I knew him of course. Oh yeah, we went to school together, same class all the way from five to sixteen years old. He was never quite as good as me at the subjects, but he was quiet and pretty well behaved. Until about fifteen. A switch flipped in his brain at fifteen. Actually, I’m lying: he was always better than me at arithmetic. So I suppose he was cut out for a career as a money lender. Or, as he once described himself, ‘a bank manager with menaces’.

God knows how many people he’s murdered. Can’t be that many, or we’d all have noticed. That’s why I thought all the information I used to give him was just part of his act. He knew word would get around about what he was asking me for, and those whispers and rumours would strengthen his reputation. That’s what I always thought. I never took it seriously. As a result, I tapped him for a loan once or twice and he never charged me a penny. He also bought me a few drinks, and once provided a van when I wanted to sell the piano.
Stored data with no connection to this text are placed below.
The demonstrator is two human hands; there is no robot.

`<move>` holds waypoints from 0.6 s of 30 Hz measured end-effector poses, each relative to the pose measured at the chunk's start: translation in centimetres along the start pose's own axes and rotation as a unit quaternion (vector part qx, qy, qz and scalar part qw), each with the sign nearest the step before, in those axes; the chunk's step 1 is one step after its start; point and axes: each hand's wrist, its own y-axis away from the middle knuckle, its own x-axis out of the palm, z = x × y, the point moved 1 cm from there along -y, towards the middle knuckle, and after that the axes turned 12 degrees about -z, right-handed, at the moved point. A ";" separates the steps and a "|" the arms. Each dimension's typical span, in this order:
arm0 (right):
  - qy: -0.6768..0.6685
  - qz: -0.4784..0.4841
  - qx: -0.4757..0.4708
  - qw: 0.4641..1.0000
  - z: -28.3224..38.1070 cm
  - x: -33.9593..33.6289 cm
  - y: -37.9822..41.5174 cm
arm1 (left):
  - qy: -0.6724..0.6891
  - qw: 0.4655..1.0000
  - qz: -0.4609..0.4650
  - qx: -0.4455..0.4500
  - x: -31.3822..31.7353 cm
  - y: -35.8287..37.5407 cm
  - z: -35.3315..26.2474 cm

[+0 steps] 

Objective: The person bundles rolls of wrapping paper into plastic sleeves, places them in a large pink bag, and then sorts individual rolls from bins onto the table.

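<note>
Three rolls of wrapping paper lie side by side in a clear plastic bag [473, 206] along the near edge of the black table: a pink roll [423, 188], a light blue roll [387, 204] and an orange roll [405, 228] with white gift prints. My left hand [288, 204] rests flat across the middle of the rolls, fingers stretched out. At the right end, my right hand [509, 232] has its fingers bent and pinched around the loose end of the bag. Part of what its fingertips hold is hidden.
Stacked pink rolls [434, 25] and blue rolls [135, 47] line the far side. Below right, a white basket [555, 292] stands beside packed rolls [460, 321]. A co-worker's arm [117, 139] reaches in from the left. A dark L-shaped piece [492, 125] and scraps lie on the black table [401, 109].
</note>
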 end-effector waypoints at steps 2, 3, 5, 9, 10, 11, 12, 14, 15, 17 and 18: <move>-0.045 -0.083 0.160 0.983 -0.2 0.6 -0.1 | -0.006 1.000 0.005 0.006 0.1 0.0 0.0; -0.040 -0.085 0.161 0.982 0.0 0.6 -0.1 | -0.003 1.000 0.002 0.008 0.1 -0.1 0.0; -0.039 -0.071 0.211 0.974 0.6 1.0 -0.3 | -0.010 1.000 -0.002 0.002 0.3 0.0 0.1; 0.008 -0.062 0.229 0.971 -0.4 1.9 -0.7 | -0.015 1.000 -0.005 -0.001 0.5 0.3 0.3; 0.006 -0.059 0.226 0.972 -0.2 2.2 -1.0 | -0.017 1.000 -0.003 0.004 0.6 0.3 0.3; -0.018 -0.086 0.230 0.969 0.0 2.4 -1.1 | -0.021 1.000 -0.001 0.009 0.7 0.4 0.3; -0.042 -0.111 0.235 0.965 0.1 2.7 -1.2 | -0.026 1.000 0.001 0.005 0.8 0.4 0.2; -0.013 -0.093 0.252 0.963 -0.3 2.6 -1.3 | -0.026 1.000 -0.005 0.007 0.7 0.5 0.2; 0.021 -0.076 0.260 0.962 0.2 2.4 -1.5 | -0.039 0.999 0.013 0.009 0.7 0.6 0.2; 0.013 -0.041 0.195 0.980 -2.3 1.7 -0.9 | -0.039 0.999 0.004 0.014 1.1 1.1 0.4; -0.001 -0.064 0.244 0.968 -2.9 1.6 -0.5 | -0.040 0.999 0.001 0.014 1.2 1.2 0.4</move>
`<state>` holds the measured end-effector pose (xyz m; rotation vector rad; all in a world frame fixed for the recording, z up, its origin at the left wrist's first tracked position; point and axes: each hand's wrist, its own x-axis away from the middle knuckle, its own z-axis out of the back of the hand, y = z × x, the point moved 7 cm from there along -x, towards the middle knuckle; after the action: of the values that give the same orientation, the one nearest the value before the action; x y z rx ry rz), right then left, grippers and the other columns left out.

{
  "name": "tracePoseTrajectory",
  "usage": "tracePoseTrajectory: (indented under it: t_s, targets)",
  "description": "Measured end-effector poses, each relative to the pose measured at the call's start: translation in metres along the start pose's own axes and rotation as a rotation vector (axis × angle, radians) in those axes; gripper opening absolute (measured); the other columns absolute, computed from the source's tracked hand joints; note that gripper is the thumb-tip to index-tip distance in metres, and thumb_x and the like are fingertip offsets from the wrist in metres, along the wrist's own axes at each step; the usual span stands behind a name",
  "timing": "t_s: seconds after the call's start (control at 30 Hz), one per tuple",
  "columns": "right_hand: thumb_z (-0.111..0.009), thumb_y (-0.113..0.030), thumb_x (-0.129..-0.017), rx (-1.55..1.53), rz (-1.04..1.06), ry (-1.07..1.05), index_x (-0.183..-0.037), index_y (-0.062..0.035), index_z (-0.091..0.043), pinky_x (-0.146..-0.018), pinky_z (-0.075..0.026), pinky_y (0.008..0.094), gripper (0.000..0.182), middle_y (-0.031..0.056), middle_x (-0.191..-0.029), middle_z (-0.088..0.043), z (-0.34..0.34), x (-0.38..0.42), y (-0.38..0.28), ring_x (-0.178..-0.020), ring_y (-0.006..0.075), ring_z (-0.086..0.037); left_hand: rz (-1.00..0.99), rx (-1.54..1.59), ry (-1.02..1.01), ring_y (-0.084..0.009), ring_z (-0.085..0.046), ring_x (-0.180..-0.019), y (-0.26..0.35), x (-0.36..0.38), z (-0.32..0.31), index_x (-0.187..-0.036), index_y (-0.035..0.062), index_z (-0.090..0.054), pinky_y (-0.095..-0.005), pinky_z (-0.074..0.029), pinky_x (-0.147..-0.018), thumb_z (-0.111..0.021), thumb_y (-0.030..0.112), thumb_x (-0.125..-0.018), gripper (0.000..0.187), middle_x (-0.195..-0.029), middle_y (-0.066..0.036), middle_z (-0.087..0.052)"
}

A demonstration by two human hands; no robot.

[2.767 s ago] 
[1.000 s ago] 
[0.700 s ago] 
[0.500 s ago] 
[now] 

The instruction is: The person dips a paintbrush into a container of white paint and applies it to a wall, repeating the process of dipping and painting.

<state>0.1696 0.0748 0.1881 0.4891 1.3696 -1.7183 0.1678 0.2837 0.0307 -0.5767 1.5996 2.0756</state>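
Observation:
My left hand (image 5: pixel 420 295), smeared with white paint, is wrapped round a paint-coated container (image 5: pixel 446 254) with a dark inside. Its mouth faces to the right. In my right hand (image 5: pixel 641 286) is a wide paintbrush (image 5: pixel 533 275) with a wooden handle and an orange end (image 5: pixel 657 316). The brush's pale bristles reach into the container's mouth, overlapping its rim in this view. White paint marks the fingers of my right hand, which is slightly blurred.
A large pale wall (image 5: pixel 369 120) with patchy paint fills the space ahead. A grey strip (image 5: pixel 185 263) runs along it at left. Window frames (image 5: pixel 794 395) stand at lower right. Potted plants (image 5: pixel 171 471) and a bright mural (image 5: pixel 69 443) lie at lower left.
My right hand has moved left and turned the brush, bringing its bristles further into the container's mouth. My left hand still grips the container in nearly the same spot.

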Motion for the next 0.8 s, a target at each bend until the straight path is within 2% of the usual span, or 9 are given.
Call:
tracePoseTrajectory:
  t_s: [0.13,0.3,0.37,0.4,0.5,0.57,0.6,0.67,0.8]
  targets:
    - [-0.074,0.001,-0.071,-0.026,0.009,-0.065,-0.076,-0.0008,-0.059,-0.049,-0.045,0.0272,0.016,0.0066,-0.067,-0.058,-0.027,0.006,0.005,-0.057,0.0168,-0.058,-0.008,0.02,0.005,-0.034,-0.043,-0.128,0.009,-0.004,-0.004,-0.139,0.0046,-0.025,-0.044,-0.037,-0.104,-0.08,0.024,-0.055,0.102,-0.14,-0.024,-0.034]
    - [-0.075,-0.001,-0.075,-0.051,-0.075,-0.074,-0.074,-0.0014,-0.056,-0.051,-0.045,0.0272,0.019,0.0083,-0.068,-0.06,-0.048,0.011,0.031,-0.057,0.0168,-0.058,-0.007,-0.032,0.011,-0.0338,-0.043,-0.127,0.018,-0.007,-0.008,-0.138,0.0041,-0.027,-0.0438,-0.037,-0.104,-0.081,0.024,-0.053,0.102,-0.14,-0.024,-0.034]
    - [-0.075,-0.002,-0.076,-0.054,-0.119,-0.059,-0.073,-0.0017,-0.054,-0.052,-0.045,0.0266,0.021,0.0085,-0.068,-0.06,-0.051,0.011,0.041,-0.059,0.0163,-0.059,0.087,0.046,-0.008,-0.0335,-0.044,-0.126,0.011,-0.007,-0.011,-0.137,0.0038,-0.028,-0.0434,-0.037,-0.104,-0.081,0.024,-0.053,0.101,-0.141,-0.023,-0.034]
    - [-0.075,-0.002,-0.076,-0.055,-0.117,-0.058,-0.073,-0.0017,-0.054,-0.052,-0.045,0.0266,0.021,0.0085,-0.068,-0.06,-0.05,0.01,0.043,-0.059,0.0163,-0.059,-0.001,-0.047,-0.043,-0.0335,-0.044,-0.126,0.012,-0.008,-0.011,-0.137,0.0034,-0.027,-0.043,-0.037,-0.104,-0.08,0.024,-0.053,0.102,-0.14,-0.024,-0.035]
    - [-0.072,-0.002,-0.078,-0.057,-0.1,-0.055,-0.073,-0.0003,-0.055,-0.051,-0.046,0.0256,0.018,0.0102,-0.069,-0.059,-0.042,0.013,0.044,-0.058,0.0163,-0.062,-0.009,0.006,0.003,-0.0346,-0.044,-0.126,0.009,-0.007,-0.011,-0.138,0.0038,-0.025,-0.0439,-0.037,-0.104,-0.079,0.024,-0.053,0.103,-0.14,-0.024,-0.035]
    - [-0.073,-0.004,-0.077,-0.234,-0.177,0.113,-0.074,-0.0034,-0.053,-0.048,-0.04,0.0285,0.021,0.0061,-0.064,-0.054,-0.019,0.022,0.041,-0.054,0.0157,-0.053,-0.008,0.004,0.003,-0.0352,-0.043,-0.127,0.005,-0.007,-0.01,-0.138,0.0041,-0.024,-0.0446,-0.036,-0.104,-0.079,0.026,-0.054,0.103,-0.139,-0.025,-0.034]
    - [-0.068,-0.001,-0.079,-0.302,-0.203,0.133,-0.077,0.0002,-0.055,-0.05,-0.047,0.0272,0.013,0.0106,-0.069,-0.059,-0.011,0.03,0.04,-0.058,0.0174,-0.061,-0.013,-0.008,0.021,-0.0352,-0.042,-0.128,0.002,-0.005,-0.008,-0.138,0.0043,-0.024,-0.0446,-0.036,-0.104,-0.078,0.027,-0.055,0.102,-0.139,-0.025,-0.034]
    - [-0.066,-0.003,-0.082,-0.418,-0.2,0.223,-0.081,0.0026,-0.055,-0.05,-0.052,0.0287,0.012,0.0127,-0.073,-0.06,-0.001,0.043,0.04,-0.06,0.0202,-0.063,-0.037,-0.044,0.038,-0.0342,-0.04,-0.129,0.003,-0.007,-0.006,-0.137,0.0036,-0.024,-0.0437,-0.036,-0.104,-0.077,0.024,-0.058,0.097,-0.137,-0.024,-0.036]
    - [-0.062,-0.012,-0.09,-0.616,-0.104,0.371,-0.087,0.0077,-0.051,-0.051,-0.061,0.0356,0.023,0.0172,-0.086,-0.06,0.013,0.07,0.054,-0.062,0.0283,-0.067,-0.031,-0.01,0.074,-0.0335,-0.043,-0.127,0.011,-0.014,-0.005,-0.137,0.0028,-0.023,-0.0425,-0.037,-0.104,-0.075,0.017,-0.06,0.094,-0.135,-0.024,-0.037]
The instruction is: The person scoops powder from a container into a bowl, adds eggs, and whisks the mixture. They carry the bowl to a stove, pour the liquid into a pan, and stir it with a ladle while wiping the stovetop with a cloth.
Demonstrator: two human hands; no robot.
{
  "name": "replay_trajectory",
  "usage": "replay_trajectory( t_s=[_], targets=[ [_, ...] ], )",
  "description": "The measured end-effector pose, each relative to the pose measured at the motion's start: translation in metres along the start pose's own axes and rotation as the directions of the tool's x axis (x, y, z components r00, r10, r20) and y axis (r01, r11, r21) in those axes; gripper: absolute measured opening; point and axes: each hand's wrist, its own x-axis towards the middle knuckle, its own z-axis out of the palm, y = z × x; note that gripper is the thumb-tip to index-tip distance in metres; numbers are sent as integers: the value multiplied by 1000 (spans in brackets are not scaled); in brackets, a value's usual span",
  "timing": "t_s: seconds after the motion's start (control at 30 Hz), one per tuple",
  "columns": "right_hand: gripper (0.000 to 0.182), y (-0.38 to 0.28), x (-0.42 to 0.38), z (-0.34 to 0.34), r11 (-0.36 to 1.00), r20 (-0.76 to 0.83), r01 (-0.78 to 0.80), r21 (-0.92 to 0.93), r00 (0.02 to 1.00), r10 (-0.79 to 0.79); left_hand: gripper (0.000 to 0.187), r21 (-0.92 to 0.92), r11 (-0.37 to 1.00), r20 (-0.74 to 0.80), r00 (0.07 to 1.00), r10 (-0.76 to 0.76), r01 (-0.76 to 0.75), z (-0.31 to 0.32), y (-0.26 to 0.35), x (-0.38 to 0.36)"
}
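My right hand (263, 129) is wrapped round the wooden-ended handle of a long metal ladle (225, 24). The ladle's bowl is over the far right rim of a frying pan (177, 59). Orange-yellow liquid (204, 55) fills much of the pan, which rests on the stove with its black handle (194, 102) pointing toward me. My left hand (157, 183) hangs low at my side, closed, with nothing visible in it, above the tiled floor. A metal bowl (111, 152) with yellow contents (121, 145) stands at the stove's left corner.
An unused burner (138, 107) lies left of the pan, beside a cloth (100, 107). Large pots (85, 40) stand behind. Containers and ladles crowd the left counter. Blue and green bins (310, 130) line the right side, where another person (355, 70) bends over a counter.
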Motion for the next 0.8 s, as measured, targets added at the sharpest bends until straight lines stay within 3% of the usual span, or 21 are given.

See, he wasn’t all bad. He had his good side. If it hadn’t been for him, we’d never have shifted that piano, and it’d still be sitting there in the living room reminding my mother of the tunes dad used to play on it, tunes she’d hum late into the night and then again at the crack of dawn.

It seemed strange at first that he’d want to see me. He would come over to me in pubs and sling his arm around my neck, asking if I was all right, patting me and ordering the same again. We’d hardly spoken more than a sentence at a time to one another since leaving school, but now he was smiles and reminiscences and all interested in my job of work.

‘I just dig holes.’

He nodded. ‘And that’s important work, believe me. Without the likes of you, my car’s suspension would be shot to hell.’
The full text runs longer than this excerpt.